• _Work instruction_
Write out each line from the data below that includes the word "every".
[Dataset extract — start]
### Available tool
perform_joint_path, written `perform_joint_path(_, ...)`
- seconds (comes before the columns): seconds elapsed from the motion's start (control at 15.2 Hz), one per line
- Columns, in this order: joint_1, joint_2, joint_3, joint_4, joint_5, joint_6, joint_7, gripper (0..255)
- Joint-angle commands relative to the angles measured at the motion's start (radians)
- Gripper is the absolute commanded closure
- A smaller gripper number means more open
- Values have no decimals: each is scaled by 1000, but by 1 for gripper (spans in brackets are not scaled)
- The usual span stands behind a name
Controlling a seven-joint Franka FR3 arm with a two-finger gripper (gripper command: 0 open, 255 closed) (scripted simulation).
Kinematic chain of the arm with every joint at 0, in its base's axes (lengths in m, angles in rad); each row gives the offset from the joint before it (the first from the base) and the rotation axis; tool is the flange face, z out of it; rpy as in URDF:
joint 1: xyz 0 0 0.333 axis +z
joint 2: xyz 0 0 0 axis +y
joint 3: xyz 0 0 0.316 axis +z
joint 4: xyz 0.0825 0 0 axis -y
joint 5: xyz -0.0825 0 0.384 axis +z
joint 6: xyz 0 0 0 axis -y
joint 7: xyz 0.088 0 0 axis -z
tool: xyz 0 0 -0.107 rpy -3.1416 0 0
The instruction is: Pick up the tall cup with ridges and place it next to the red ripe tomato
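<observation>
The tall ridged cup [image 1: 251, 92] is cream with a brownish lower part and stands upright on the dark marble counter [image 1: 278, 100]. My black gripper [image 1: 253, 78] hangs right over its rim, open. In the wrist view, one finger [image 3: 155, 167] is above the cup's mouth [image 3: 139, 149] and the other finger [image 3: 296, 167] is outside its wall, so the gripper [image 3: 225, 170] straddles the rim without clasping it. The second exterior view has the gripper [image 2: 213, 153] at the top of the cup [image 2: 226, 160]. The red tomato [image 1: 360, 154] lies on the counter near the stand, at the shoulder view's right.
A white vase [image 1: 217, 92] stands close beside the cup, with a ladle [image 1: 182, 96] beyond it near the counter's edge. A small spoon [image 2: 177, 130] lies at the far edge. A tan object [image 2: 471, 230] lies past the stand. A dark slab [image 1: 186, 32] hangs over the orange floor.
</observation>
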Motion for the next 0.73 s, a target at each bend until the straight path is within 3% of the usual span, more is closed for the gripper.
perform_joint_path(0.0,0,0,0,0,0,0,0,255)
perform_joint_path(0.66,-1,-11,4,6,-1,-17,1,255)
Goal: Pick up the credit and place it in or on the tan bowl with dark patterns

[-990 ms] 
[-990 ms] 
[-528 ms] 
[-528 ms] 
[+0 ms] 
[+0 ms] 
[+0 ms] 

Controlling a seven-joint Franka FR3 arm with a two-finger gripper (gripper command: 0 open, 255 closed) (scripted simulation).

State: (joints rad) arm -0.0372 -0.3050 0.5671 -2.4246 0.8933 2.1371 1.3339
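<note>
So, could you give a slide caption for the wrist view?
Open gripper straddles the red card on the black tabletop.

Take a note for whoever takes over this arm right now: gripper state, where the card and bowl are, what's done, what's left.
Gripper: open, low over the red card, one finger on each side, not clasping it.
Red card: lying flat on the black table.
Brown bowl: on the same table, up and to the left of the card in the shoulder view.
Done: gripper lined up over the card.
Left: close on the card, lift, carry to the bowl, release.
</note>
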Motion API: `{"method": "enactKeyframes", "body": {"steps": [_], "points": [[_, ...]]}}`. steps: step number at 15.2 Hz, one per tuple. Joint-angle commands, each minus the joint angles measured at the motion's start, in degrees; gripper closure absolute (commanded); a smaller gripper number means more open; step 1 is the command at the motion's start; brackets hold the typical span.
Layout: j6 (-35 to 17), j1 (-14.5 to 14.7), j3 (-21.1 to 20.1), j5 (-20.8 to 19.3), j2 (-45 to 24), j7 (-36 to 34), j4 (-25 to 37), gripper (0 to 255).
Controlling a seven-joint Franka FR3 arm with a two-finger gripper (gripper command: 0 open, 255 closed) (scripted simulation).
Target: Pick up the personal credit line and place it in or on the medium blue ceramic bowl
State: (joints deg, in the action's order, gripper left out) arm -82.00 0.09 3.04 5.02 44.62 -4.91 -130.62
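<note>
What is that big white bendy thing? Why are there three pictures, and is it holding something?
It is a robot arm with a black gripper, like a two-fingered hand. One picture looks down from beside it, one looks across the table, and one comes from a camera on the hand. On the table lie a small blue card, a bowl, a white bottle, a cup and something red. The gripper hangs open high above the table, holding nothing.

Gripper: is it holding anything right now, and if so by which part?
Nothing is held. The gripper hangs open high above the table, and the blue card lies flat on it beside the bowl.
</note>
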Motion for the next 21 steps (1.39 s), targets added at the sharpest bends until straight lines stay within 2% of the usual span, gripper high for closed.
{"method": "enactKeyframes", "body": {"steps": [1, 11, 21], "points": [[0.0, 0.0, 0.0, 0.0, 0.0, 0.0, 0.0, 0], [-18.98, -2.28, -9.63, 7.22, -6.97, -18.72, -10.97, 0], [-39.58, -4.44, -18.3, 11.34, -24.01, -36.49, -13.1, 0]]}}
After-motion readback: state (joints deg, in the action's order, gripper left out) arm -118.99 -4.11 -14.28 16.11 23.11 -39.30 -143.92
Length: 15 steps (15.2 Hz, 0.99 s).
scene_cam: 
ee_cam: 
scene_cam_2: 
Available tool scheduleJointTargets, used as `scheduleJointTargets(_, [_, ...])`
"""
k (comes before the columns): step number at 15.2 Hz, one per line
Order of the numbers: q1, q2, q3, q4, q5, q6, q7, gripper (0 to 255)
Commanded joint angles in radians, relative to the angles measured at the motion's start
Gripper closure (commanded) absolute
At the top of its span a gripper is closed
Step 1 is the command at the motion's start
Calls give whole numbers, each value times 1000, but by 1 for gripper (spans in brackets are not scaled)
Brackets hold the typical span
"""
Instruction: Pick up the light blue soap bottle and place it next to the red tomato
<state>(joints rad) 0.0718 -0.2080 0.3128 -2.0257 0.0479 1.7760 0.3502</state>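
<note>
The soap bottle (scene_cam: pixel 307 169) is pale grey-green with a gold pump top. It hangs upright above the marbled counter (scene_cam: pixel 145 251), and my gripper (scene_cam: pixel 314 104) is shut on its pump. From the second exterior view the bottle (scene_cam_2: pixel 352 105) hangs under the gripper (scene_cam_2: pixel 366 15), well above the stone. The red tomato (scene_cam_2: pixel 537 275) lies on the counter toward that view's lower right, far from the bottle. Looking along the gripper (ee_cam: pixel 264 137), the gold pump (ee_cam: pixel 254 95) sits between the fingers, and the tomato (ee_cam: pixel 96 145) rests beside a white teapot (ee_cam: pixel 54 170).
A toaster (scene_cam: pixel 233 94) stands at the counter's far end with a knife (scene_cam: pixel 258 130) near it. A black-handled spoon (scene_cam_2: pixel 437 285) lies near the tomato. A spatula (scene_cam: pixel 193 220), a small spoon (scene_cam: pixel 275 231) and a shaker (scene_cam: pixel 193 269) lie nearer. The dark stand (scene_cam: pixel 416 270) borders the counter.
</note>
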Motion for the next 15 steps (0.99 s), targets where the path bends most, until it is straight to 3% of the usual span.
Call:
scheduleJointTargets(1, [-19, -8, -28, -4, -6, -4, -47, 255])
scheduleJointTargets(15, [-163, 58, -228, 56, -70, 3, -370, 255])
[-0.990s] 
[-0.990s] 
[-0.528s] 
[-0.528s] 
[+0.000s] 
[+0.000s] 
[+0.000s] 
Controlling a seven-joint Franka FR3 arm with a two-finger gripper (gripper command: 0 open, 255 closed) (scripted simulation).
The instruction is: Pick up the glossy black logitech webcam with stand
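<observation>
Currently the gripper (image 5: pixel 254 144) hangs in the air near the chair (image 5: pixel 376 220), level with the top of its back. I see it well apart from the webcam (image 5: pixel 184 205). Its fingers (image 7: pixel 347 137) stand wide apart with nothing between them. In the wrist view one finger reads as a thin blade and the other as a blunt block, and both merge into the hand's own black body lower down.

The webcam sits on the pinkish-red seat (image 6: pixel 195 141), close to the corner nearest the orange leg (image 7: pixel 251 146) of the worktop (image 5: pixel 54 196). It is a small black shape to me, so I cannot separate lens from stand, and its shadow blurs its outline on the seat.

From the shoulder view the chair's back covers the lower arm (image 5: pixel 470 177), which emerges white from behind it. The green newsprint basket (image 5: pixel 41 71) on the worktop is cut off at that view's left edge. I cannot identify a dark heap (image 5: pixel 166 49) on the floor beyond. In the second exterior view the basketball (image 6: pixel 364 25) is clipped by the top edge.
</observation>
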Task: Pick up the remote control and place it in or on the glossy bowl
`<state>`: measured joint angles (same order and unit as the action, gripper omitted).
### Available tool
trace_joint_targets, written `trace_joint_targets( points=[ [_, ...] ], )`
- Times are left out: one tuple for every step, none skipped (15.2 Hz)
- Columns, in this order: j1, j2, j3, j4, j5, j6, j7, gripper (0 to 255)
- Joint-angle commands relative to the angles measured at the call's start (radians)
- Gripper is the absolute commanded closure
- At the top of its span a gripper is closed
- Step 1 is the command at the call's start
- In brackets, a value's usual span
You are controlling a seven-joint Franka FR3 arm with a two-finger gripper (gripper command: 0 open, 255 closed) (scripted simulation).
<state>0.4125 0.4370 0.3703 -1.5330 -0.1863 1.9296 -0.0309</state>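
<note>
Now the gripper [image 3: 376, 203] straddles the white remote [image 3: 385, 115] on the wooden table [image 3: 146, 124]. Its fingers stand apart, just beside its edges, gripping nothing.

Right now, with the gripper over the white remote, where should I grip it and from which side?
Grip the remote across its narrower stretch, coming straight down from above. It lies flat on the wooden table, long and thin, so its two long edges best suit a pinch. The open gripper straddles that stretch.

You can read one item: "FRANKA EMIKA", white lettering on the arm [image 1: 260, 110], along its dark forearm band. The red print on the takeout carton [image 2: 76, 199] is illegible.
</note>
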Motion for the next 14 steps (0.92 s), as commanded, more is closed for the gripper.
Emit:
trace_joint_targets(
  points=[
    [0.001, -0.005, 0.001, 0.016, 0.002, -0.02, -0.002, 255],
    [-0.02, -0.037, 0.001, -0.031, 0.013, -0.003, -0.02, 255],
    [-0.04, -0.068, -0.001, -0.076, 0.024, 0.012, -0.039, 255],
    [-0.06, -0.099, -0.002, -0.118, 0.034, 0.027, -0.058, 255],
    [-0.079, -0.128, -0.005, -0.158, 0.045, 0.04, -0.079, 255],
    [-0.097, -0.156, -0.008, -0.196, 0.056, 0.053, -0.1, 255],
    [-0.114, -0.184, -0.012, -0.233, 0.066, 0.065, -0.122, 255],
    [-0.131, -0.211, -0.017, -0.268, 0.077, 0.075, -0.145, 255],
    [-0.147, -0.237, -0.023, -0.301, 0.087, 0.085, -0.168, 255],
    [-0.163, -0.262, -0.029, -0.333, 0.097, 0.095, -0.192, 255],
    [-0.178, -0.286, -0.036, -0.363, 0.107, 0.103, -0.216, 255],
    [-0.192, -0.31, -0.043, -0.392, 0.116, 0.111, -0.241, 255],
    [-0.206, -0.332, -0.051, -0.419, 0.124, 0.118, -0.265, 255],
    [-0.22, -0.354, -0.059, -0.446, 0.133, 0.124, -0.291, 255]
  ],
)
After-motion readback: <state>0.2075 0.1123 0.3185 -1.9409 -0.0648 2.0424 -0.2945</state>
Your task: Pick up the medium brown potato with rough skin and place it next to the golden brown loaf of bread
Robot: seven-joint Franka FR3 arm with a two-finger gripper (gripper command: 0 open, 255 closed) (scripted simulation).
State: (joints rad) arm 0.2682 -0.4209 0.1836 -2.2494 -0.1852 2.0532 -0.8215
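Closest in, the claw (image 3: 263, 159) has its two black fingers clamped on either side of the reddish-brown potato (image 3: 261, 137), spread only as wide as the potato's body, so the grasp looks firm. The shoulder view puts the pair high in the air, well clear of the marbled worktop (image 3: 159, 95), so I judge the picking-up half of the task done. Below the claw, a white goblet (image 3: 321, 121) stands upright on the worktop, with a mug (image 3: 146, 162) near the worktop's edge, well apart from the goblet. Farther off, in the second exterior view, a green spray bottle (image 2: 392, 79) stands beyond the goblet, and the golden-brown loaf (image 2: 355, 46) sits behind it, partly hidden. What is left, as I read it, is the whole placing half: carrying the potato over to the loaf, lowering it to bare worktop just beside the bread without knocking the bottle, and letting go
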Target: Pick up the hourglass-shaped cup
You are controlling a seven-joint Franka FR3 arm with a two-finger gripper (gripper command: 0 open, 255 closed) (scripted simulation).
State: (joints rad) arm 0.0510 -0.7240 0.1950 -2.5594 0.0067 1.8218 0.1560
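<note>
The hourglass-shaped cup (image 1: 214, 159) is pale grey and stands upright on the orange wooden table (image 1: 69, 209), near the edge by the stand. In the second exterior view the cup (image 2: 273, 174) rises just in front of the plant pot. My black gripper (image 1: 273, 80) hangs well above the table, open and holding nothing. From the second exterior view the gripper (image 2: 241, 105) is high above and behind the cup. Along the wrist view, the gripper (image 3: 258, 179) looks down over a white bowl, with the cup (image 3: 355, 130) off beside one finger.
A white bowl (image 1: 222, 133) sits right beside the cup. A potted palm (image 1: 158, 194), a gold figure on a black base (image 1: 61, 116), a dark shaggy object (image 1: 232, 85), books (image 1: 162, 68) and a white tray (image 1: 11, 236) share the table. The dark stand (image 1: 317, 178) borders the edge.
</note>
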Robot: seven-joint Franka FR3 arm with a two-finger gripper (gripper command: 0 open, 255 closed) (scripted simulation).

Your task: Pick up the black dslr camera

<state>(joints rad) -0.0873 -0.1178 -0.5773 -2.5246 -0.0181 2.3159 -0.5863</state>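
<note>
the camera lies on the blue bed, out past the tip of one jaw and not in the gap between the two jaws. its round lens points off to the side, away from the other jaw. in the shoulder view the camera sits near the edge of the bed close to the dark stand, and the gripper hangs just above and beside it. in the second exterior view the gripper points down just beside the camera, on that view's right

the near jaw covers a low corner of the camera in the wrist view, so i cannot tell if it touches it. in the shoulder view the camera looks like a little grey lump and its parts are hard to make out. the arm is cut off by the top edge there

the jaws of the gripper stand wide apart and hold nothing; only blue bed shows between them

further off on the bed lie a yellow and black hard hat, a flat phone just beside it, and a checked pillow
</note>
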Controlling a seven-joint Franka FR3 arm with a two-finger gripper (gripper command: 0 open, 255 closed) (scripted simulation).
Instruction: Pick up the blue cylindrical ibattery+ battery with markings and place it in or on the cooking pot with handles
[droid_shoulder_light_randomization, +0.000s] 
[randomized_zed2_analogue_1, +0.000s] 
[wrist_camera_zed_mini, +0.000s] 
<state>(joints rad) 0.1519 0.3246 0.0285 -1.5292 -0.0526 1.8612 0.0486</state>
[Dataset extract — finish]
• _Answer box_
Kinematic chain of the arm with every joint at 0, in its base's axes (lengths in m, angles in rad); each row gives the offset from the joint before it (the first from the base) and the rotation axis; tool is the flange face, z out of it; rpy as in URDF:
- Times are left out: one tuple for every step, none skipped (15.2 Hz)

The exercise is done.